S.No. Acronym Location Description CC
1. CTSP1 [80°N-90°N;
80E°-160°E]
Averaged May surface temperature anomaly -0.38
2. CTSP2 [70°N-85°N; 5°W-20°W] Averaged May surface temperature anomaly -0.43
3. CTSP3 [65°N-80°N;
5°E-80°E]
Averaged May surface temperature anomaly -0.36
4. CTSP4 [80°N-90°N;
140°E-145°W]
Averaged May 500-hPa geo-potential height  anomaly -0.39

Table 1: Positive ESI-tendency.

S.No Acronym Location Description CC
1. CTSN1 [65°N-75°N;
0E°-25°E]
Averaged Spring 500-hPa temperature  anomaly -0.36
2. CTSN2 [25°N-55°N; 35°W-115°W] Averaged May 200-hPa temperature  anomaly -0.38
3. CTSN3 [25°N-55°N;
5°W-35°W]
Averaged May 200-hPa temperature  anomaly -0.39
4. CTSN4 [50°N-60°N;
15°W-60°W]
Averaged January 200-hPa geo-potential height  anomaly -0.39

Table 2: Negative ESI-tendency.

Conclusions

From the above analysis, following conclusions can be drawn:

AO and ISMR show direct concurrent relationship with each other in monsoon season. Winter-AO is indirectly related with ISMR through its influence on mid-tropospheric zonal wind anomaly over [60°N-70°N; 5°W-55°W] [33].

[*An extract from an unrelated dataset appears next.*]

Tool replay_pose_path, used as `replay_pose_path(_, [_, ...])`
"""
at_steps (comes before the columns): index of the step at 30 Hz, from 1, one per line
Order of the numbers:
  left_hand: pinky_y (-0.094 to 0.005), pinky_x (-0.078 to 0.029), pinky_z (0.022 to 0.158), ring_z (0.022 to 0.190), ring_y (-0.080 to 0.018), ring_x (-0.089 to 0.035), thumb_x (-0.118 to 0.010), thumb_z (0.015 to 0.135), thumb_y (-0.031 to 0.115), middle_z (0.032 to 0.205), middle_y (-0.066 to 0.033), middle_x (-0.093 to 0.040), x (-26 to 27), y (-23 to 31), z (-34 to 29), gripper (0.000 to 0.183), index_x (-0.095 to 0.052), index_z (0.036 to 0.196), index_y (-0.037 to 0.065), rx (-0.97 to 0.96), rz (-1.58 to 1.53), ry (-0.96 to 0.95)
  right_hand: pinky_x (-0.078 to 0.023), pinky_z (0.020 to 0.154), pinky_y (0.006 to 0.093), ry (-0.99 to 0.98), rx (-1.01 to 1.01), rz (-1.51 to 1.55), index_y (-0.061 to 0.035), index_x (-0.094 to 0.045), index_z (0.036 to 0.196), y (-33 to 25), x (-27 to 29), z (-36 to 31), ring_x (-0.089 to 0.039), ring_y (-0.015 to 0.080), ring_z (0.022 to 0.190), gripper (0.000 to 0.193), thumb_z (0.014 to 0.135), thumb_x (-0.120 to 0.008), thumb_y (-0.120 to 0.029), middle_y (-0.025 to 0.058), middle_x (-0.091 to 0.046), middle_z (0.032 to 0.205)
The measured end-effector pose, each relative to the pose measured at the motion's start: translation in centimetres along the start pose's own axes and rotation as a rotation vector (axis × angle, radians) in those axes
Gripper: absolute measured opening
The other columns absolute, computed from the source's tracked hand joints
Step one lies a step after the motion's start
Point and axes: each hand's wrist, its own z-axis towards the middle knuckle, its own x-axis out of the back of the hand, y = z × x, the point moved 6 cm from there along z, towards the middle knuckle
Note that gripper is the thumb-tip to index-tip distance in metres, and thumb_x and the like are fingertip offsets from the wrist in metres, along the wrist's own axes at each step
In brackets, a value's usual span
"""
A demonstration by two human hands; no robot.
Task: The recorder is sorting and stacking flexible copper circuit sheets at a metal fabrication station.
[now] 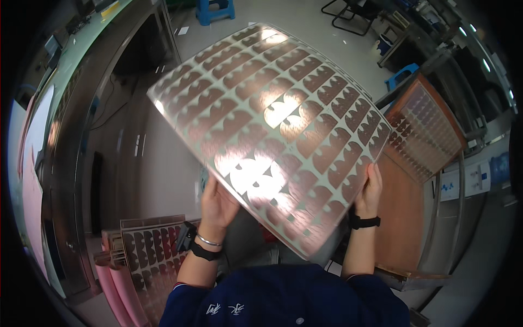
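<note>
Pale floor [291,16] spreads beyond the tilted patterned sheet [278,133] — right hand [370,191] gripping one edge, left hand [219,204] at another, its closure hidden. Steadying seems the step; moving calls for even support.

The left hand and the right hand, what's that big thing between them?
A big shiny patterned sheet spans between the left hand and right hand, seen in the head view.
</note>
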Motion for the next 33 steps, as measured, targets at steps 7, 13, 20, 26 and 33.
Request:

In both the phases of ESI-tendency, there is statistically significant inverse relationship between cluster time series in Arctic region and ISMR.

The significant relationship between cluster time series in Arctic region and ISMR show spatial and temporal variability in positive and negative ESI-tendency [34].

During positive (negative) ESI-tendency, lower tropospheric (upper tropospheric) temperature, pressure anomalies over respective cluster regions in Arctic affects ISMR.

Due to the statistically significant relationship between the circulation over Arctic in pre-monsoon months and ISMR, the circulation parameters over Arctic can be good predictors for ISMR.

Acknowledgement

Authors wish to thank, Director, Indian Institute of Tropical Meteorology for all the facilities provided. Thanks are due to the anonymous reviewer to help us improve the manuscript.